The data:
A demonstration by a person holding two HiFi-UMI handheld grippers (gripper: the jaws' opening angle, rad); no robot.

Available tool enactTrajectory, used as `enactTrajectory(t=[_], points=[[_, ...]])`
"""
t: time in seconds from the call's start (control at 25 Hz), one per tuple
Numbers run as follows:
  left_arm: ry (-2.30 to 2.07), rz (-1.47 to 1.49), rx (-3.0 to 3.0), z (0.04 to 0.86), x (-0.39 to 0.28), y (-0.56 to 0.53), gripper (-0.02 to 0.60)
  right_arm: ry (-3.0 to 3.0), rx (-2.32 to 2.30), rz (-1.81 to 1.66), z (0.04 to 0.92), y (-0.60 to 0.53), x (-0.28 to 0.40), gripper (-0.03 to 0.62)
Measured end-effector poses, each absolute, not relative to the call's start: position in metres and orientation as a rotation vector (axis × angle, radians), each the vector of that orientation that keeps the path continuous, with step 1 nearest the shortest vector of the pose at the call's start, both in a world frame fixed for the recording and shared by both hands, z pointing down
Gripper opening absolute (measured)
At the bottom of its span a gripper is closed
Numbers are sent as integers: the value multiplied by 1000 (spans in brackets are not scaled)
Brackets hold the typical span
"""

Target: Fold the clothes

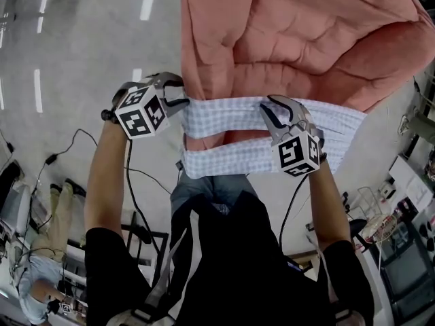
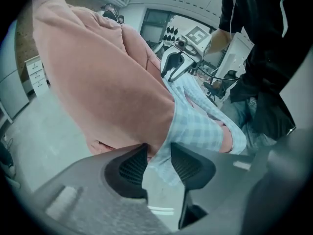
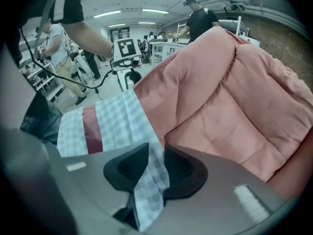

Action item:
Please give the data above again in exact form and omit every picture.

Solution for this problem:
A demonstration by a person holding two HiFi-UMI handheld grippers (gripper: the jaws' opening angle, rad); no robot.

Available tool enactTrajectory, used as `enactTrajectory(t=[_], points=[[_, ...]])`
"""
t: time in seconds from the call's start (control at 25 Hz), one per tuple
Numbers run as follows:
  left_arm: ry (-2.30 to 2.07), rz (-1.47 to 1.49), rx (-3.0 to 3.0), z (0.04 to 0.86), x (-0.39 to 0.28), y (-0.56 to 0.53), gripper (-0.02 to 0.60)
  right_arm: ry (-3.0 to 3.0), rx (-2.32 to 2.30), rz (-1.81 to 1.66), z (0.04 to 0.92), y (-0.60 to 0.53), x (-0.28 to 0.40), gripper (-0.03 to 0.62)
Measured end-effector poses, each absolute, not relative to the call's start: position in metres and orientation as a rotation vector (axis × angle, radians), each the vector of that orientation that keeps the path continuous, with step 1 nearest the shortest vector of the pose at the call's start, both in a world frame fixed for the recording and shared by both hands, z pointing down
Gripper opening absolute (measured)
At the bottom of its span a gripper is closed
Numbers are sent as integers: the value multiplied by 1000 (spans in brackets are not scaled)
Brackets hold the typical span
"""

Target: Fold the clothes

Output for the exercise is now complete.